Çağrı seslerine karşı duyarlılığımı yitirmeye başladım. Olabilecek en rahatsız edici seslerle bağıran hastane cihazlarının gürültüsüyle sevimsizleşen tüm anıların birikimiyle, artık çığlıksız bağırıyorum. Daha ne kadar zamanım var? Çürümeleri ne kadar önleyebilirim? Ben ben olabiliyor muyum? Kitapta yazıyordu; onu kurtarmayı biliyor olmalıydım, ölmemeliydi...Kim?.. Daha çok gençti...Dudaklarında sevgilisinin öpüşleri aynı canlılıkla duruyordu hala. Onun nefesi yetmiyordu, öpmeye dudaklarını. Gözlerinin tüm kanlılığı kara perdeler arkasına saklanmıştı. Umurunda mı , Azrail’in? Buzdan kopmuş kristaller gibiydi babasının göz yaşları, yanağını kesiyordu. Yanağından süzülen kan karararak iniyordu çenesine doğru. O kapkara damla,titreyen çenesinde duramıyor; yorgun, isyankar hızla zemine doğru düşüyordu.

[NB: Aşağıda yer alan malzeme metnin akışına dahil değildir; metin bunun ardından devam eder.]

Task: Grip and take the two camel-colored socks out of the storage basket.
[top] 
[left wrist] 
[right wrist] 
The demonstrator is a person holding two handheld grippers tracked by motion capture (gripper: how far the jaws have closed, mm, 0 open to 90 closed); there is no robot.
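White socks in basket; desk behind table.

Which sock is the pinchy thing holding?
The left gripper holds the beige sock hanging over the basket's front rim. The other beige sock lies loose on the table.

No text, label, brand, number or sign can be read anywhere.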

Yoğun bakım doktoru bilmem kaç kez yere düşmüş kanlı kristalleri toplamaya çalışıyordu.
Tam dönecekken yoğun bakıma, ölen hastanın babasını eli yapışıyor koluma. Beni kendine doğru çekiyor. Bir an tutamıyorum kendimi, ayaklarım yerden kesiliyor. Fakat tutamıyor beni ölen hastanın babasının tüm gücünü yitirmiş kolları...Ansızın savruluyorum havada. Hiç bir yere tutunamıyorum. Marcus Aurelius. ’’Dayanamadığımız şeyler bizi yaşamdan alıp götürürler; henüz sona ermeyen şeylere ise dayanılabilir...’’ derken acaba yoğun bakım hastalarını tanıyor muydu?
YORUMLAR
Henüz yorum yapılmamış.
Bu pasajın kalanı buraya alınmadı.